__What is required__. Please count the lines in the data below that hold "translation" and answer with the number by itself.

================================

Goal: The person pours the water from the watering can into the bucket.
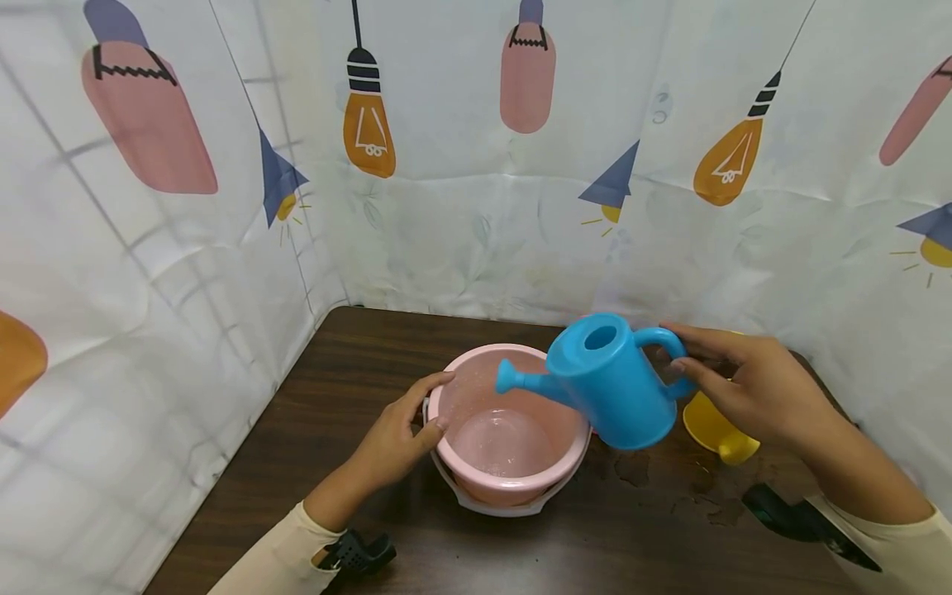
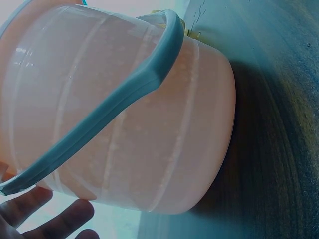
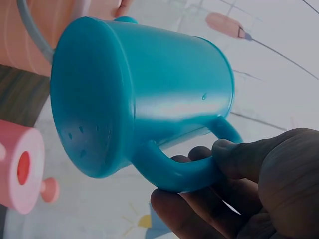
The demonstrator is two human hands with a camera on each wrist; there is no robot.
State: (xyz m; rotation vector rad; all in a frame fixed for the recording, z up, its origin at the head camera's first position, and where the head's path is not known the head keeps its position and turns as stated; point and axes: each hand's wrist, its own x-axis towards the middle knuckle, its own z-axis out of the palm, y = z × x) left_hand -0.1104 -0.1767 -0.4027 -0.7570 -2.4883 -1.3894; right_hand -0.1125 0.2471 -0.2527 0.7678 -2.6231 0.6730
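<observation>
The blue watering can (image 1: pixel 610 380) hides the right rim of the pink bucket (image 1: pixel 476 397), the right hand (image 1: pixel 744 388) covers most of the yellow object (image 1: pixel 717 434) behind it, and the left-wrist view cuts off the bucket's top and the left hand (image 2: pixel 45 219).

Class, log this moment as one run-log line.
right hand: grips blue watering can handle | spout over pink bucket | left hand: on bucket rim
</observation>
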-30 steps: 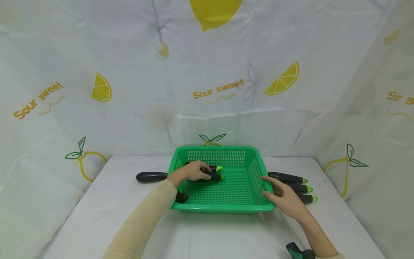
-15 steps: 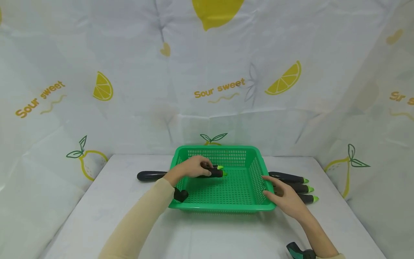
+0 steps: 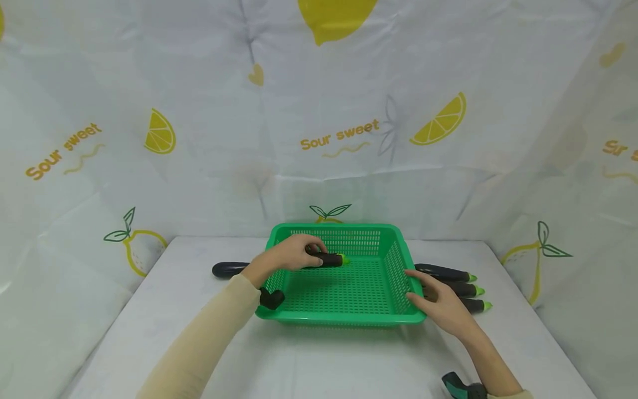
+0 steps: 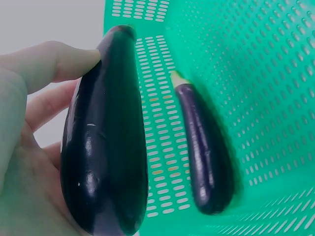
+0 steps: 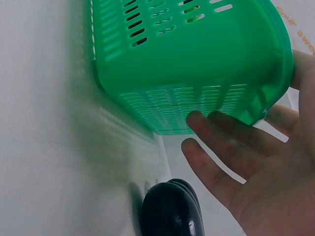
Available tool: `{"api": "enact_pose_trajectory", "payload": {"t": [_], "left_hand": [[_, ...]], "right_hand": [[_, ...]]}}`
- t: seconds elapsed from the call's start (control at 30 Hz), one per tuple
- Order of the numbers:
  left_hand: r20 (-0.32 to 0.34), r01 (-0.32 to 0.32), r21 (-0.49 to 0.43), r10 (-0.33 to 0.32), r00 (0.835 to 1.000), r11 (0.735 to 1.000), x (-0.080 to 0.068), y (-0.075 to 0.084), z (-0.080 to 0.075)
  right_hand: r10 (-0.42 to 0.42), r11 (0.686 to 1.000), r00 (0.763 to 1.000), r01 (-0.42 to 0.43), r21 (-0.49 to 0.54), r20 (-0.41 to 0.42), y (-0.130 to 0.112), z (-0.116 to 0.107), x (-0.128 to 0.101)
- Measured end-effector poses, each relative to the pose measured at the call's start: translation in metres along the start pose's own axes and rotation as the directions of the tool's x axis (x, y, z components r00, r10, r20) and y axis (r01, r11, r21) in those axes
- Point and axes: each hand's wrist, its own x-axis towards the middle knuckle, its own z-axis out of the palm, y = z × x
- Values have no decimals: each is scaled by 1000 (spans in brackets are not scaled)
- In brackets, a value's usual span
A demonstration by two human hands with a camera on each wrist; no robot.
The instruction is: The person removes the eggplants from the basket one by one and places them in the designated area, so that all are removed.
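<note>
My left hand (image 3: 294,256) grips a dark purple eggplant (image 3: 330,260) with a green tip, held above the back left of the green plastic basket (image 3: 339,320). In the left wrist view my thumb and fingers (image 4: 54,61) wrap that eggplant (image 4: 106,147), and a second, slimmer eggplant (image 4: 202,157) lies on the basket floor (image 4: 256,98) below. My right hand (image 3: 438,302) is open, its fingers straight against the basket's right front corner. The right wrist view shows those fingers (image 5: 221,167) beside the basket wall (image 5: 197,73).
Three eggplants (image 3: 461,289) lie side by side on the white table right of the basket, just behind my right hand; one (image 5: 172,211) shows in the right wrist view. Another eggplant (image 3: 229,269) lies left of the basket. Lemon-print sheets wall in the table.
My left hand has lifted its eggplant off the basket floor and carried it up and toward the back wall. The right hand has stayed at the basket's corner.
</note>
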Motion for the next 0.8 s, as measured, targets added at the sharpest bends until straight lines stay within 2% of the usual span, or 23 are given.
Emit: {"api": "enact_pose_trajectory", "payload": {"t": [0.13,0.37,0.5,0.7,0.8], "left_hand": [[-5,-26,-23,26,1000,999,-8,4,-6],[0,-39,-28,39,999,999,-18,7,-13],[-19,-39,-34,38,999,999,-24,6,-17],[-52,-37,-97,32,998,995,-37,3,-25],[-78,-37,-81,30,997,996,-43,-1,-29]], "right_hand": [[-5,1000,1000,5,0,3,1,0,0],[-9,998,1000,8,56,16,0,-1,-1],[-8,999,1000,7,46,15,-1,-1,0],[-7,1000,1000,7,22,8,-1,0,1],[-9,1000,1000,9,16,8,-1,0,1]]}}
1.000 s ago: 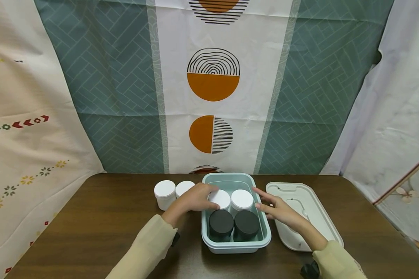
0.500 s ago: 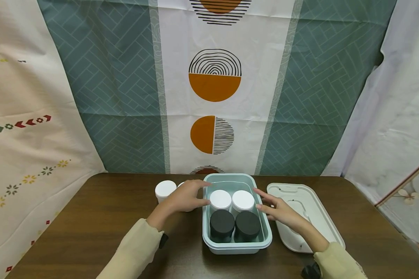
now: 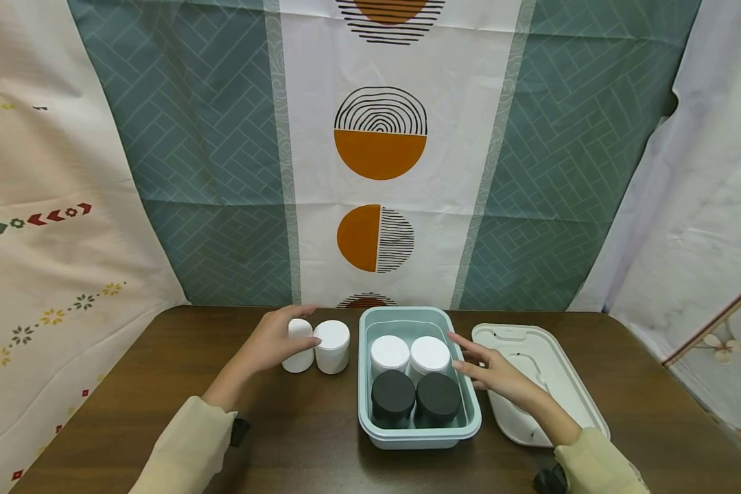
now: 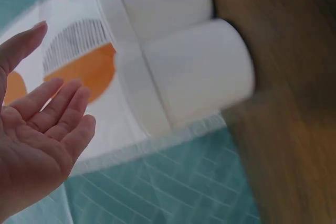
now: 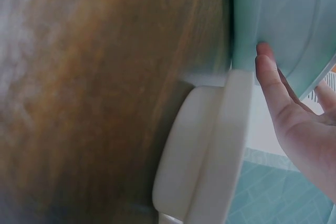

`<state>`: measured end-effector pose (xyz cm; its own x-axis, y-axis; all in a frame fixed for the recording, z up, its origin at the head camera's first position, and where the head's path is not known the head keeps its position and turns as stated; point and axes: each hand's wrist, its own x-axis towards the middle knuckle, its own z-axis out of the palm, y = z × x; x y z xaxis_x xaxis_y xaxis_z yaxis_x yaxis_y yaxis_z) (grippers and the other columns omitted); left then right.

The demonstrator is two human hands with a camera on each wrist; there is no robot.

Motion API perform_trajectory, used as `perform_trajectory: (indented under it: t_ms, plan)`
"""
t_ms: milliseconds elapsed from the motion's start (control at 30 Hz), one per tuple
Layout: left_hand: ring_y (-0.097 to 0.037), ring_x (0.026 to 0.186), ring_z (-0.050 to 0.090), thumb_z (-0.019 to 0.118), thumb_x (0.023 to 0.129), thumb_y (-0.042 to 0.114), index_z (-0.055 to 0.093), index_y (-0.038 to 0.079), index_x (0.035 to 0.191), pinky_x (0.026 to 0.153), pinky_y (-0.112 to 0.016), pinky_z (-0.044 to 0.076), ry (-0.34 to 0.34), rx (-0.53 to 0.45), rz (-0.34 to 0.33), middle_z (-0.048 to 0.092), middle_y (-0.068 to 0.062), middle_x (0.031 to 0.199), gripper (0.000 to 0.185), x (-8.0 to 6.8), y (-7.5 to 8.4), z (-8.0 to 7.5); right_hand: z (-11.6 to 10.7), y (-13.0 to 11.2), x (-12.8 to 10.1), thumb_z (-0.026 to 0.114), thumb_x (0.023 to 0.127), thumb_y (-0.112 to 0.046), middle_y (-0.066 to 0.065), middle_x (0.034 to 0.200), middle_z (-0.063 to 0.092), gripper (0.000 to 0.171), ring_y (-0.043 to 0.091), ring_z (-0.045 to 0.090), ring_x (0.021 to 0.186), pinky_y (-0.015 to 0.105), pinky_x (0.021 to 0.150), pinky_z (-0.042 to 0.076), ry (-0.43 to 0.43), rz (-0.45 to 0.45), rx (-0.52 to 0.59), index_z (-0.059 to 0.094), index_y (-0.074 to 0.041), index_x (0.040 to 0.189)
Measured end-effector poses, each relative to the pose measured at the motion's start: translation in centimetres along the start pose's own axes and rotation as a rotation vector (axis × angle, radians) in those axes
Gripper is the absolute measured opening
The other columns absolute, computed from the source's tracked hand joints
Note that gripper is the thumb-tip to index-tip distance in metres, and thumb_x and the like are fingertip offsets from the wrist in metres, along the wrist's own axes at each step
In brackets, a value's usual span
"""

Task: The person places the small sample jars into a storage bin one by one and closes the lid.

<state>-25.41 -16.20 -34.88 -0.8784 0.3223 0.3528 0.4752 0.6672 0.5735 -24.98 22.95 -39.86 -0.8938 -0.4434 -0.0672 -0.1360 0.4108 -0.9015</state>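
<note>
The table (image 3: 160, 384) carried a teal bin (image 3: 466, 405) holding four jars. The right hand (image 3: 490, 370), fingers straight, touched its rim. The left hand (image 3: 278, 336), open, reached the leftmost white jar (image 3: 299, 353)

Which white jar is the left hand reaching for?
The outer white jar on the table, farthest from the bin. The left hand covers it; its neighbour stands uncovered, two more sit inside the bin.

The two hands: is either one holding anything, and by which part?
Nothing is held. The left hand is open beside a white jar; the right hand rests open against the bin.
</note>
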Motion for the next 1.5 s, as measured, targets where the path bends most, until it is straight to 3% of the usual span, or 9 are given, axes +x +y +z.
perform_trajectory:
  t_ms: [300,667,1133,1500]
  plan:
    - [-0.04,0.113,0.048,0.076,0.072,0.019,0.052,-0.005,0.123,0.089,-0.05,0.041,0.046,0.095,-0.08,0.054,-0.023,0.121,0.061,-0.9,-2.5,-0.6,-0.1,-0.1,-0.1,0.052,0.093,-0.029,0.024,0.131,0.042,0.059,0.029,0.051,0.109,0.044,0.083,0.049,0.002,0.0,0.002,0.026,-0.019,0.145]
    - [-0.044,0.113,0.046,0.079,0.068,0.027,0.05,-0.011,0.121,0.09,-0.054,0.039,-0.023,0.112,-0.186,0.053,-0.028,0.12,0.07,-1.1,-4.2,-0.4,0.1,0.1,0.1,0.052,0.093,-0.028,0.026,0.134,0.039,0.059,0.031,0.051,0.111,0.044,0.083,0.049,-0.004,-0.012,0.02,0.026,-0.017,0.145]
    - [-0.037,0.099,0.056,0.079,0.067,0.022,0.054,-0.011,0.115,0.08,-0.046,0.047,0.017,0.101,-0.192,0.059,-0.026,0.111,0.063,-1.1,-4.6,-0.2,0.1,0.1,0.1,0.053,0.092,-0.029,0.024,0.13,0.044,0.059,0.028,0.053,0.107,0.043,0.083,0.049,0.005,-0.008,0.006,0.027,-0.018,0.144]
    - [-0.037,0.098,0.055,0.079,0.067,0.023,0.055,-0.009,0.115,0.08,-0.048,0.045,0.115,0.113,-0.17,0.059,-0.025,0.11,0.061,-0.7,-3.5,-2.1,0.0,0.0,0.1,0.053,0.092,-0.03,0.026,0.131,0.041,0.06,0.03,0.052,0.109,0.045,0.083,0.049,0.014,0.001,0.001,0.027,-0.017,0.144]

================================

__Response box__. 2